For instance, Mr Weisbrot alleges that the Euro crisis was exacerbated by the refusal of the "troika" - as the IMF, ECB and the European Community were labelled - to carry out expansionary policies that would have enabled bankrupt countries like Greece to grow. The policy failure, he says, was deliberate, with these countries forced to make deep spending cuts.

As opposed to counter-cyclical policies, which involve easing monetary and fiscal policy during a recession, the troika forced pro-cyclical monetary and fiscal policies. As economists have pointed out, it is hardly surprising that contractionary monetary and fiscal policies are contractionary in their impact. It is little wonder that GDP growth in these countries collapsed even further. By comparison, the US Federal Reserve pursued what is perhaps the most expansive monetary policy in history to deal with the downturn.

History shows that the contractionary policy prescription is hardly new. In fact, Mr Weisbrot points out that a review of 41 countries with IMF agreements during the 2009 recession found that 31 of them included pro-cyclical monetary or fiscal policy.

Drawing on the Argentine experience, Mr Weisbrot contends that had Greece been allowed to exit the euro zone, which would have given it freedom to manage its currency, the country could have devalued its way to growth. When Argentina defaulted on its external debt, it ended its currency peg to the dollar and imposed capital controls - a policy stance diametrically opposite to what the IMF recommended.

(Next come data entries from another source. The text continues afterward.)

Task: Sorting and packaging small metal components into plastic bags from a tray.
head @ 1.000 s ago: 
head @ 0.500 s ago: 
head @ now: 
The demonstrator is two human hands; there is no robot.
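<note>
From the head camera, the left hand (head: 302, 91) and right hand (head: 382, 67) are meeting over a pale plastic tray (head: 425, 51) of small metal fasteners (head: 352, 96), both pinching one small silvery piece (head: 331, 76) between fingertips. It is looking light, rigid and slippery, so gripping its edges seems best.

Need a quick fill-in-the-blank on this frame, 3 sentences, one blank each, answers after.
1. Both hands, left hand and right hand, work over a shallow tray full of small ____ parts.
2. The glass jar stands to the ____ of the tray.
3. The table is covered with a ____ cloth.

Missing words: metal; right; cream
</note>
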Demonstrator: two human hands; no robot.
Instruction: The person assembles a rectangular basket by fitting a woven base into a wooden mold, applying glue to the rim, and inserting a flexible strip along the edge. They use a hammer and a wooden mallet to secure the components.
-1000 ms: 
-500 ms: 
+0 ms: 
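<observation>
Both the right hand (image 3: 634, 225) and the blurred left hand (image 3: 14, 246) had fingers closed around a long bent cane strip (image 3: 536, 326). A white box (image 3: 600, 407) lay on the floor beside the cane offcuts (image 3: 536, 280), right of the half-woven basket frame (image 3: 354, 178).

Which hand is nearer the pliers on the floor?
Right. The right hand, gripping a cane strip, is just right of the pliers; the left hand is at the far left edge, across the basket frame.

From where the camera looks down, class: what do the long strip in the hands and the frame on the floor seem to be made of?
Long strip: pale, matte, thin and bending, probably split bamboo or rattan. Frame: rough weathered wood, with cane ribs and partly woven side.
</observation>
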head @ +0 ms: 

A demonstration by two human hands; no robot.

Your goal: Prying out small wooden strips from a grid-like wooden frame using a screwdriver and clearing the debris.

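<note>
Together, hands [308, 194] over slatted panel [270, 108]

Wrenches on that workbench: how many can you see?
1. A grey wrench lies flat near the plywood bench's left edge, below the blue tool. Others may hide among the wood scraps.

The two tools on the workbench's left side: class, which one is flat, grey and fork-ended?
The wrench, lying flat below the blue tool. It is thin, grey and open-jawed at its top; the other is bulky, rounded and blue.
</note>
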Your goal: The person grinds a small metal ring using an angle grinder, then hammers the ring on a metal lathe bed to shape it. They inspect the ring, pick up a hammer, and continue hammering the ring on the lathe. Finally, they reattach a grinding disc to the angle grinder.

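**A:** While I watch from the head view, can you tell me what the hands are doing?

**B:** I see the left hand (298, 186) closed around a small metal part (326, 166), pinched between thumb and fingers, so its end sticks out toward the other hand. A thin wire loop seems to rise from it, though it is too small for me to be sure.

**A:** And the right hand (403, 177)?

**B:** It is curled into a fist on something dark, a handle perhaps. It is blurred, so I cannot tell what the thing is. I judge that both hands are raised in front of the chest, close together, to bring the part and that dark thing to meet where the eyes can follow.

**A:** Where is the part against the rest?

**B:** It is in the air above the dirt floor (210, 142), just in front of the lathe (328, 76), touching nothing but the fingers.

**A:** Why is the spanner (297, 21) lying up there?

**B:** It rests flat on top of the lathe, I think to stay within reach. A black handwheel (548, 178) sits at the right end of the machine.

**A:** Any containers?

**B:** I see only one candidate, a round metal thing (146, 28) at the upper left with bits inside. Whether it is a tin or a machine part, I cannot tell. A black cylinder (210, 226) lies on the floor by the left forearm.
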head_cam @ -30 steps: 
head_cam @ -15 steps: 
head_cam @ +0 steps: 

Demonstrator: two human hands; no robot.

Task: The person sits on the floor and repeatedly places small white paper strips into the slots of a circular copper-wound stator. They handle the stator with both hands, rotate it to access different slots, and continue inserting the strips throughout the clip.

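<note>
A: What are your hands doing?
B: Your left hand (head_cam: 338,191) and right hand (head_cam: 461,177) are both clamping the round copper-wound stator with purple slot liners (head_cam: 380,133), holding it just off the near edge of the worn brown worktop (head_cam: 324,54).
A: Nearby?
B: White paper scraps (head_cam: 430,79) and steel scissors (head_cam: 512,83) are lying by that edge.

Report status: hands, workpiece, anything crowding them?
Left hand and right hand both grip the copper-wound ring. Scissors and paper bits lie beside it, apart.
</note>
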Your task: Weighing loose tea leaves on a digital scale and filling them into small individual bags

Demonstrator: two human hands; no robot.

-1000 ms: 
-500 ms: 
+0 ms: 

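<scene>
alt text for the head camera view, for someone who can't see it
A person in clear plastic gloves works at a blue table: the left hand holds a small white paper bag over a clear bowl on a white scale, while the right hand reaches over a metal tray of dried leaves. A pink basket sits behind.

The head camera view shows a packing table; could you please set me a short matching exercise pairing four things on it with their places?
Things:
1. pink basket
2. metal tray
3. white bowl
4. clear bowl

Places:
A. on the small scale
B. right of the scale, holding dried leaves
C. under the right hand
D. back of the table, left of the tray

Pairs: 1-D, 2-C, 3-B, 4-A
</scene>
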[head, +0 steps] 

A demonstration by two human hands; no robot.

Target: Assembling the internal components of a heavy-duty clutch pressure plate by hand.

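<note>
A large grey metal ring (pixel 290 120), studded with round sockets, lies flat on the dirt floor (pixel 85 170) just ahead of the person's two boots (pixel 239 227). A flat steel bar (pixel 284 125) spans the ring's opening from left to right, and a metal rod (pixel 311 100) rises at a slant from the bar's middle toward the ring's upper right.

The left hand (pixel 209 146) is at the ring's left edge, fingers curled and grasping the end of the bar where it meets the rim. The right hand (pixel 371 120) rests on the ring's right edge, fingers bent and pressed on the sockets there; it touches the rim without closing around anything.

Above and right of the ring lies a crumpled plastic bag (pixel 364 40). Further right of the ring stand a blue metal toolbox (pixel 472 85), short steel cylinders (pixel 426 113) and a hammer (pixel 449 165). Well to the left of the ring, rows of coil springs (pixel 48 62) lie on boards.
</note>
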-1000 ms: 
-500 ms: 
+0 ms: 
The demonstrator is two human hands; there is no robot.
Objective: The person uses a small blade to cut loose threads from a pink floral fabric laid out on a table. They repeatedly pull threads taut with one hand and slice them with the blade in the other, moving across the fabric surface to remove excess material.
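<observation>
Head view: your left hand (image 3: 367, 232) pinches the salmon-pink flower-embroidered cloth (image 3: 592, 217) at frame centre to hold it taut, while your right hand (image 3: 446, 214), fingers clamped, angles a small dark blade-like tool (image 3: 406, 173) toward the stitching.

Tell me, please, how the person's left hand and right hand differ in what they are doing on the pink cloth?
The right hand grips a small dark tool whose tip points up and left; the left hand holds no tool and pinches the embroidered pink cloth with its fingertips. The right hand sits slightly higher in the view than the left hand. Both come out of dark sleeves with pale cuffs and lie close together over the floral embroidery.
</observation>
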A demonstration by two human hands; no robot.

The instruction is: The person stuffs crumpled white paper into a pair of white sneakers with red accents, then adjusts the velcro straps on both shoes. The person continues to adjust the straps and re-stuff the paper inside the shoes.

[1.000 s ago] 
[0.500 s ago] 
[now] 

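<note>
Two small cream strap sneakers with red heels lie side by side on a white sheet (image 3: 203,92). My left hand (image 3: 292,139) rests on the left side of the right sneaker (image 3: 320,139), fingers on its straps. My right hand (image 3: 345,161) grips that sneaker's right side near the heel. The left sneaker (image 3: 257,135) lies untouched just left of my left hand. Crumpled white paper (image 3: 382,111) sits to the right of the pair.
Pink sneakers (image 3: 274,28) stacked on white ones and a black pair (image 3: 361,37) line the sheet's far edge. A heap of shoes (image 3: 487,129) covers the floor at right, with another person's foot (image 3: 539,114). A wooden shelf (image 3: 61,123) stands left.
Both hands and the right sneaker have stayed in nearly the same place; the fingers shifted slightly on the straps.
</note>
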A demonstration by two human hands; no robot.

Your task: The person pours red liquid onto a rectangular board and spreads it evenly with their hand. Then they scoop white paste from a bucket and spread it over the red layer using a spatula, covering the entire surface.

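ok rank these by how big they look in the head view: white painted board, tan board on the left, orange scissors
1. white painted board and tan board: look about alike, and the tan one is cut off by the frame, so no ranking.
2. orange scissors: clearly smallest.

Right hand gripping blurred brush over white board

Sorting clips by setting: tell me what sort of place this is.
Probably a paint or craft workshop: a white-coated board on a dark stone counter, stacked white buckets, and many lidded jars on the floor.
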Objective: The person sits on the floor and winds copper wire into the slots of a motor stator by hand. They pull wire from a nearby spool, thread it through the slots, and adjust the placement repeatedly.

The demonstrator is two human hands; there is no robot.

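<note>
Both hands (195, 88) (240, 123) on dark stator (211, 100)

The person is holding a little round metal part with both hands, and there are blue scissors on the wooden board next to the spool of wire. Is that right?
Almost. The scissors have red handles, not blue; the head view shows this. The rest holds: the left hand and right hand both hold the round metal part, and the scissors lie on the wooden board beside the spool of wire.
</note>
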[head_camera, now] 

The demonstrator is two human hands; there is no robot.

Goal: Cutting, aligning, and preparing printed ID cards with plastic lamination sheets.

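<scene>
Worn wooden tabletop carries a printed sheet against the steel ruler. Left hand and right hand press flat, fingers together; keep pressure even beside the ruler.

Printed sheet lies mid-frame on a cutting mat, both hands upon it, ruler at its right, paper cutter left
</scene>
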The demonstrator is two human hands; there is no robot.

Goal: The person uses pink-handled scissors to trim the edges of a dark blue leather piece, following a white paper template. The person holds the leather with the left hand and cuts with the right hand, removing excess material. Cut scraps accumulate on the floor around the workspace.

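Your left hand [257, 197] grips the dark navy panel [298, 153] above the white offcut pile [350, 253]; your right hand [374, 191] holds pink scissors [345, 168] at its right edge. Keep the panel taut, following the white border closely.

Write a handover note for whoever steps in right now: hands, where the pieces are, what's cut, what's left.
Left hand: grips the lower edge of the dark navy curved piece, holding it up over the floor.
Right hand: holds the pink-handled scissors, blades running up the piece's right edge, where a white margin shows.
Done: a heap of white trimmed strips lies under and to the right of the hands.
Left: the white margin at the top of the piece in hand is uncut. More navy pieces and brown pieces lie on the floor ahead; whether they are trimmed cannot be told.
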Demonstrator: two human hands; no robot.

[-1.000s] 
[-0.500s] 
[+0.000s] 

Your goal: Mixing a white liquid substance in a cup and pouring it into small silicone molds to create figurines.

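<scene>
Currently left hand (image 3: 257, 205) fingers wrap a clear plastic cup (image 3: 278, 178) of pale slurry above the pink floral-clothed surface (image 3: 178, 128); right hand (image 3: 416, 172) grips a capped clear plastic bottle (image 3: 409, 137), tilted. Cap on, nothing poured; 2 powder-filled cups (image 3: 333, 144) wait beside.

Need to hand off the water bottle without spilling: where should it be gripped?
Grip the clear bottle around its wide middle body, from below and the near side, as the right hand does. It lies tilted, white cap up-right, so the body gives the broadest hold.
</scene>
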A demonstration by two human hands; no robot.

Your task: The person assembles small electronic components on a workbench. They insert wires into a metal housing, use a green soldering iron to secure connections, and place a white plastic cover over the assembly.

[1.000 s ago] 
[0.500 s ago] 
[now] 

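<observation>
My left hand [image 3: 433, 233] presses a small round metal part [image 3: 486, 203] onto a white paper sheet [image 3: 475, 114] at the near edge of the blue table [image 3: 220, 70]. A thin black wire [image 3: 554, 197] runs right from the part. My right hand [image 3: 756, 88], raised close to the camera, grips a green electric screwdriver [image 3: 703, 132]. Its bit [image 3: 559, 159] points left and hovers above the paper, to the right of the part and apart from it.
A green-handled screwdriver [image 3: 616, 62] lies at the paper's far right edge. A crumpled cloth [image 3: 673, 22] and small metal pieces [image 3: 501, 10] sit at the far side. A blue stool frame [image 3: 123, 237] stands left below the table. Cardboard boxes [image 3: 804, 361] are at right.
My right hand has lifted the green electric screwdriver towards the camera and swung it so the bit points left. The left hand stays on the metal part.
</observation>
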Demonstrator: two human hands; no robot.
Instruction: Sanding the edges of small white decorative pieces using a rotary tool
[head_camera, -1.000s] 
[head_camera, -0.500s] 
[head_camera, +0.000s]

Though these policies initially worsened the crisis - the country's GDP declined by five per cent in a single quarter - the economy soon began to recover, taking roughly three and a half years to regain its pre-recession level of output. Compare this to the Euro crisis where after nearly half a decade, the situation has hardly improved.

For those who argue that Greece is culturally and economically different, Mr Weisbrot presents counter evidence: that Greek exports, as a percentage of GDP, were almost twice as high as Argentina's during its crisis and that the "lazy Greeks", in fact, worked 47 hours more than "industrious Germans" in a year.

The problem with the author's argument is that the two situations aren't comparable. For one, a Greek exit would have ripple effects. It would pressure other countries in a similar situation to also exit the monetary union, jeopardising the Euro, which is essentially a political project. Greece would also face the risk of being cut off from international markets.

Further, Mr Weisbrot's claim that the Argentine turnaround was led by domestic consumption and investment rather than a commodities boom may be underestimating the impact of the latter. China's voracious commodity appetite over the past decade fuelled the growth of many commodity exporting countries, and Argentina was one of them.

But in the current state, with anaemic global demand, in large part because of a slowdown in China, a currency devaluation is unlikely to have helped Greek exports grow enough to influence an economic turnaround.

But it is not just during the Euro or the Argentine crises that the IMF erred. As others before him have also argued, Mr Weisbrot highlights the Asian crisis where the IMF failed to act as the lender of last resort, allowing the panic and the crisis to get out of control before it eventually stepped in. When it did intervene its policy prescriptions, including budget cuts and interest rate hikes, made the crisis worse. In fact, even the Fund's internal evaluation office later noted that in Indonesia it was "difficult to argue that things would have been worse without the IMF".

It's stance during the crisis, which eroded its legitimacy, convinced the Asian countries to insure themselves by building up a foreign exchange war chest for times of crisis.

Of late, the IMF has attempted to redeem itself, softening its stance on capital controls and increasing the voting rights of developing nations like India and China, but its moral standing has been eroded. So much so that frustrated emerging economies have grouped together to launch institutions such as the Asian Infrastructure Investment Bank and the BRICS Bank to counter Washington-dominated institutions, though it too early to gauge their effectiveness.